La suite fut plutôt désastreuse pour elle, largement distancée au 1er tour par ses rivales et boudée par les sondages. Et ses atermoiements – rappelant ses hésitations à quitter l’avenue de Ségur à la veille d’une épidémie historique — n’arrangèrent rien… Après un faux départ pour le scrutin européen, l’ex patronne de la HAS a donc raté sa reconversion en politique. Et ses explications pendant le confinement n’ont pas convaincu. Pis ! Si son successeur, Olivier Véran s’est plutôt bien sorti de cette pandémie, l’hématologue fait presque figure de bouc émissaire : apparaissant à son corps défendant comme celle qui savait et qui n’a rien fait.

Ce procès est excessif.
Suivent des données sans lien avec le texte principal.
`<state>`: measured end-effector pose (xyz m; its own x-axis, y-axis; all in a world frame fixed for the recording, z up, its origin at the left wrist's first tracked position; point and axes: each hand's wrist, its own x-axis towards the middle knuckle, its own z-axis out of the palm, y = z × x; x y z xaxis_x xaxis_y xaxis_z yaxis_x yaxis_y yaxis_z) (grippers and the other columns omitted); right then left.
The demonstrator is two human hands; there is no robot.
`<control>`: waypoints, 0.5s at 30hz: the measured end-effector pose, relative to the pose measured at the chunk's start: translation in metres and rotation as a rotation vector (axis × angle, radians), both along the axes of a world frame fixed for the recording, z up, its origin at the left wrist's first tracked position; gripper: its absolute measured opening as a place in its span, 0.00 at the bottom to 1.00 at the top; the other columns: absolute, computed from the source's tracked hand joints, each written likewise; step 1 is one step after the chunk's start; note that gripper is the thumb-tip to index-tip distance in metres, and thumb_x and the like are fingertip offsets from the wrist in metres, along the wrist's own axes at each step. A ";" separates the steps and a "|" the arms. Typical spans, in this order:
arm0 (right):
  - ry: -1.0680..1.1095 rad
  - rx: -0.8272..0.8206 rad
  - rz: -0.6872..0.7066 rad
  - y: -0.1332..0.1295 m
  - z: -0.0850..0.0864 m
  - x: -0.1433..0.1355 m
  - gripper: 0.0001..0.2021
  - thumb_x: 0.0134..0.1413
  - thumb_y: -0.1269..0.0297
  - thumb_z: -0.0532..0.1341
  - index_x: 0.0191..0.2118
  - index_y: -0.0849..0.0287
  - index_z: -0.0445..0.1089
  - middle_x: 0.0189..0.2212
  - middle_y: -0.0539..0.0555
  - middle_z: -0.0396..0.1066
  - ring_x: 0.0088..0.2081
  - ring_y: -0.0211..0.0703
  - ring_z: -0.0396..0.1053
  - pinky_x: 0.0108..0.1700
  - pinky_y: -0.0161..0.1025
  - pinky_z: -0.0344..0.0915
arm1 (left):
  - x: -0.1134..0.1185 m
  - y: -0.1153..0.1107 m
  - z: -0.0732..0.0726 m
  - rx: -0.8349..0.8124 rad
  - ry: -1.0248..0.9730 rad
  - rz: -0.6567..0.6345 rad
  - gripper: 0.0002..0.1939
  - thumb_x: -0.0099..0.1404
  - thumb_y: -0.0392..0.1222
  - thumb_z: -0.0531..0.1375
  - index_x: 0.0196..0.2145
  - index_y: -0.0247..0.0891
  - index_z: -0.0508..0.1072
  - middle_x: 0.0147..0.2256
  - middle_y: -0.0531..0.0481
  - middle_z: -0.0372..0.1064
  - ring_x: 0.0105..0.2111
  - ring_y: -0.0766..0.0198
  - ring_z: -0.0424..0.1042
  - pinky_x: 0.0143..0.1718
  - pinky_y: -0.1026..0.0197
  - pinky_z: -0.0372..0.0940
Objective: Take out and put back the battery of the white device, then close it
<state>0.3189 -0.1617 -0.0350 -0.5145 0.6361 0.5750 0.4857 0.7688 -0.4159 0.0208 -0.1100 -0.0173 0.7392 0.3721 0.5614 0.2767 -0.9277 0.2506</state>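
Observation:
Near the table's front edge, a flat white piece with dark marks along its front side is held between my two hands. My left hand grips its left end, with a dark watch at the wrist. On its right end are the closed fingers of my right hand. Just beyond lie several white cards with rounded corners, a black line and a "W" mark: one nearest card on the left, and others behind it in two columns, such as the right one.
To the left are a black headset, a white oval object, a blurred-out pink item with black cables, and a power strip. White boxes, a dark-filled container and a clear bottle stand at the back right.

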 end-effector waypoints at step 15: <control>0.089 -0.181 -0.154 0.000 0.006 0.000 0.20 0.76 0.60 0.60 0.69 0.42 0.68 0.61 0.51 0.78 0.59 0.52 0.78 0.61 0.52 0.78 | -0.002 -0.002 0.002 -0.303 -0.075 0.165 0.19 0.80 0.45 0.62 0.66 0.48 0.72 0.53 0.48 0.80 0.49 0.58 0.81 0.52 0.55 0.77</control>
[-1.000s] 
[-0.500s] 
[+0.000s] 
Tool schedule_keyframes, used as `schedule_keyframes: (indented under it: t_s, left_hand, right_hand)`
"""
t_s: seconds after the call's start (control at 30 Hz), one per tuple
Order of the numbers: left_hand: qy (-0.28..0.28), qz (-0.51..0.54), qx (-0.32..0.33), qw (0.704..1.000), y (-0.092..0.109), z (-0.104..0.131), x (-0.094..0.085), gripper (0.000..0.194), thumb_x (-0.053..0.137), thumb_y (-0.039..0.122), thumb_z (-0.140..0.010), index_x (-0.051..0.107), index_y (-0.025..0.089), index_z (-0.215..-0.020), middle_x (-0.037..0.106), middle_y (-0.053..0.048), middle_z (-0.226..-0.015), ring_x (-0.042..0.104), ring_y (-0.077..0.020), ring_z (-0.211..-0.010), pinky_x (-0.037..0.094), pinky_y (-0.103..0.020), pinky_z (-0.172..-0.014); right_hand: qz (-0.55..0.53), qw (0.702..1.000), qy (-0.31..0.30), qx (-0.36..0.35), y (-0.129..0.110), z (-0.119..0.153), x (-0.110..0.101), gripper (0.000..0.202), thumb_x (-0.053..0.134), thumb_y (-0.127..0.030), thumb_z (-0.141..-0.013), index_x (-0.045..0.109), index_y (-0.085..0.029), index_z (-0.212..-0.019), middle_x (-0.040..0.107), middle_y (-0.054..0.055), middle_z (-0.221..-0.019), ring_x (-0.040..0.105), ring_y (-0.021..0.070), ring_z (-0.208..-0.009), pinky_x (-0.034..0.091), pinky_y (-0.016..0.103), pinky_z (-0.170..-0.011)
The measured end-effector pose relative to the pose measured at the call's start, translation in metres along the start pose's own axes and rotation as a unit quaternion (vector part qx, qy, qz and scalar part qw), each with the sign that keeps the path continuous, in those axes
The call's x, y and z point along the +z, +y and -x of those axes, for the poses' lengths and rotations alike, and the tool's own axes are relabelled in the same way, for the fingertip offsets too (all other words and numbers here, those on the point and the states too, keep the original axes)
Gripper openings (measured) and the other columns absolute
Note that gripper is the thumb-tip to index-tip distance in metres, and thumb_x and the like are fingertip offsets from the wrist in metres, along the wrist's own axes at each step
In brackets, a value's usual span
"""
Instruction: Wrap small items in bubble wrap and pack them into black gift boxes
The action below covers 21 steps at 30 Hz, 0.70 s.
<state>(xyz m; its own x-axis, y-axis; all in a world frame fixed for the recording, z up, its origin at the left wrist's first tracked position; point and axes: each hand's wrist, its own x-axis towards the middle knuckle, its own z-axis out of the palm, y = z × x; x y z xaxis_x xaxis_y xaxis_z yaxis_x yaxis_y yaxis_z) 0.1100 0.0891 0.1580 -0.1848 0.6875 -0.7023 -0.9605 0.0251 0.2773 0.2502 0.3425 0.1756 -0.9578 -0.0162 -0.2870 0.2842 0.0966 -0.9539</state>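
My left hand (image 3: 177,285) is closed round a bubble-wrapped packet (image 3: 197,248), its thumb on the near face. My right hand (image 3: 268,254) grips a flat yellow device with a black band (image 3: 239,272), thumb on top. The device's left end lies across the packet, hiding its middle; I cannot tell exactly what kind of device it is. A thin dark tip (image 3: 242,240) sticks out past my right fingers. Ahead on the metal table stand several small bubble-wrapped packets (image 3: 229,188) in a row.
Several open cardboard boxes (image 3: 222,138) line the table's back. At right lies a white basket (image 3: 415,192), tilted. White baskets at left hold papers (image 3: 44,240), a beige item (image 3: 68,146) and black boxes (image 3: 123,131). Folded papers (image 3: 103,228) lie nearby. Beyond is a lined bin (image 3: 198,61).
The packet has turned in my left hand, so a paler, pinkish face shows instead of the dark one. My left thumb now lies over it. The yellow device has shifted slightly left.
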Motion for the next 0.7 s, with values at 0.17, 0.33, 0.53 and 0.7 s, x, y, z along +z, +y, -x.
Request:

Mais la leçon à retenir est double : on ne quitte pas son ministère en pleine crise sanitaire quand on est un expert et on n’improvise pas une campagne électorale quand on n’a jamais été confronté au suffrage universel. Et de fait, la bataille de Paris a été une épreuve pour Agnès Buzyn, sans cesse ramenée à sa désertion du ministère de la Santé. Elle pourrait méditer la leçon de son homologue belge, le Dr Maggie de Block dont certains réclament la démission et qui rétorque à ses détracteurs : « Je suis médecin : quand le patient va mal, ce n'est pas le moment de fuir ».